Rezension: Muster (2)

Rezension: zusammen mit 

Nassehi, Armin (2019): Muster. Theorie der digitalen Gesellschaft. München: C.H. Beck.

von Simon Egbert, Hamburg

Armin Nassehi verfolgt in seinem Buch ‚Muster. Theorie der digitalen Gesellschaft‘ ein ebenso hehres wie überfälliges Ziel: „eine soziologische Theorie der digitalen Gesellschaft“ (S. 11) zu formulieren. Im Zuge dessen möchte er sich von den aus seiner Sicht gängigen sozial- und kulturwissenschaftlichen Analysen zur Digitalisierung absetzen, indem er analytisch einen Schritt früher ansetzt und die Digitalisierung nicht als gegeben voraussetzt – wie es seiner Meinung nach die meisten, insbesondere die kritischen, sozial- und kulturwissenschaftlichen Forscher*innen täten (S. 12ff., 26) –, sondern stattdessen die Frage erörtert, für welches gesellschaftliche Problem die Digitalisierung eine Lösung bereitstellt (S. 12). Die „gesellschaftsstrukturelle Radikalität des Digitalen“ (S. 14) würde von den meisten Kommentar*innen nämlich nicht wahrgenommen, da die von ihnen analysierten und kritisierten Praktiken vor allem „sekundäre Folgen“ der Digitalisierung darstellten (S. 15). Ebendiese Radikalität herauszuarbeiten ist denn auch das Hauptziel seiner Analyse, im Sinne einer gesellschaftstheoretischen Einbettung der Digitalisierung (S. 26).

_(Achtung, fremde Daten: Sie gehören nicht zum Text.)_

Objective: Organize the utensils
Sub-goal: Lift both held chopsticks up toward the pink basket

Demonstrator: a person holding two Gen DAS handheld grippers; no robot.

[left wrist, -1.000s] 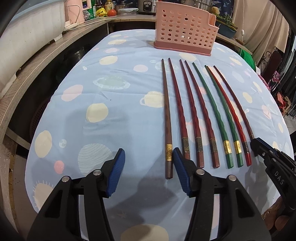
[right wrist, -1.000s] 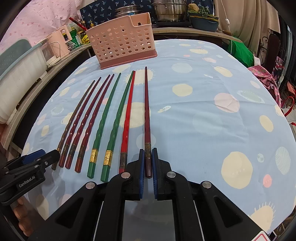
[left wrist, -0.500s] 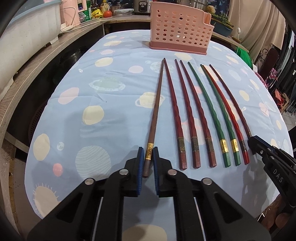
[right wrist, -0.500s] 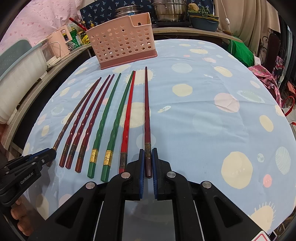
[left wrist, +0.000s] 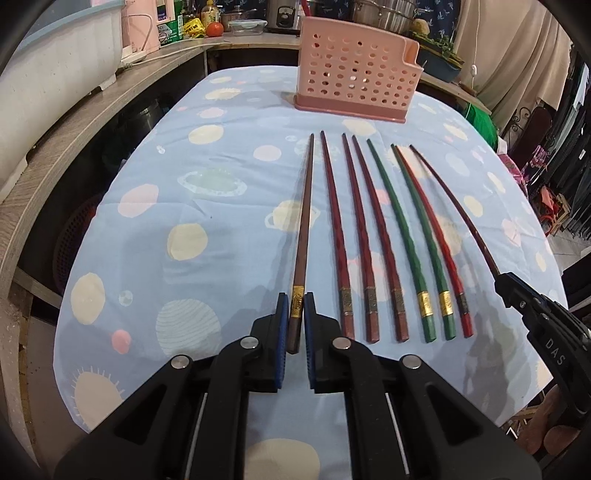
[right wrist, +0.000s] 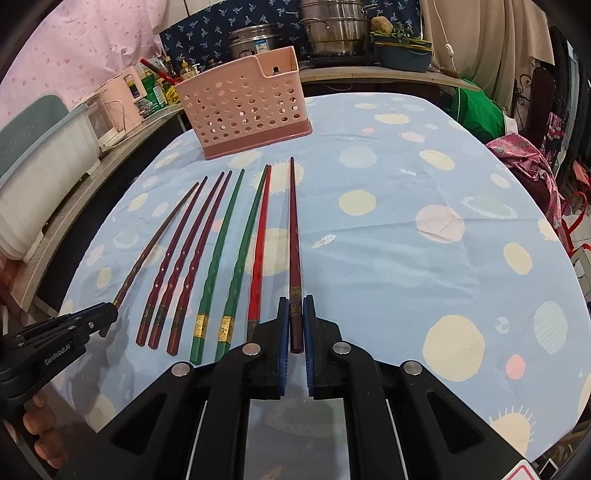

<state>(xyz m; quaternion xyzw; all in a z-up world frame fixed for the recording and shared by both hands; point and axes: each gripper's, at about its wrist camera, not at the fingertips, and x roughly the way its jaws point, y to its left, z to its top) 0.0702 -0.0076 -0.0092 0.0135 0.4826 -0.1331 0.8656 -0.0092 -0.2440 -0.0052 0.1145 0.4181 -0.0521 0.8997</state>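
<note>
A brown chopstick (left wrist: 302,240), slim and four-sided with a gold band near its thick end, is clamped between the ribbed blue pads of the left gripper (left wrist: 295,325), which is closed on it. A dark maroon chopstick (right wrist: 294,251) is pinched in the same way by the right gripper (right wrist: 294,332). Between these two, three twisted red-brown chopsticks (left wrist: 364,236), two green chopsticks (left wrist: 410,240) with gold bands and one bright red chopstick (left wrist: 437,236) are laid side by side on the counter (left wrist: 221,206), which is covered by a light blue cloth with pale planets. A pink plastic holder (left wrist: 354,92), perforated with round holes, is placed upright beyond the tips. Pots (right wrist: 332,26) are seen behind it.
</note>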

Nassehi folgt dabei einer funktionalistischen Analyseperspektive, die weder Problem noch Lösung als gegeben voraussetzt und fragt, für welches gesellschaftliche Problem ein bestimmtes Phänomen aus welchen Gründen eine Lösung – verstanden als erfolgreiche Herstellung von Anschlussfähigkeit – darstellt (S. 17f., 29f.). Bezogen auf die Digitalisierung folgt daraus die bereits erwähnte Leitfrage, für welches Problem die Digitalisierung eine gesellschaftliche Lösung ist (S. 12). Daraus wiederum folgt als Unterfrage: „Welche Dispositionen der Moderne sensibilisiert sie für eine Technik, die so ist wie der Digitalisierung (…)? Was war an der (…) gesellschaftliche Moderne womöglich vorher schon ‚digital‘, damit die Digitaltechnik darin jenen Siegeszug antreten konnte, den man tatsächlich nicht auf die Intentionen der Macher dieser Technik zurückführen kann (…)?“ (S. 17) Die Antwort, die Nassehi auf diese Fragen gibt, ist dabei ebenso simpel wie einleuchtend: Die moderne Gesellschaft, ihres Zeichens funktional differenziert, mithin komplex und schwer zu überblicken, folgt spezifischen Regelmäßigkeiten, die als gesellschaftliche „Eigensinn“ bzw. „Widerständigkeit“ tituliert werden (S. 28) und deren hintergründigen Muster – daher der Buchtitel – durch digitale, algorithmische Techniken detektierbar werden und auf diese Weise Handlungsoptionen angesichts gesellschaftlicher Komplexität generieren. Kurzum: „Das Bezugsproblem der Digitalisierung ist die Komplexität und vor allem die Regelmäßigkeit der Gesellschaft selbst.“ (S. 28, 36ff.)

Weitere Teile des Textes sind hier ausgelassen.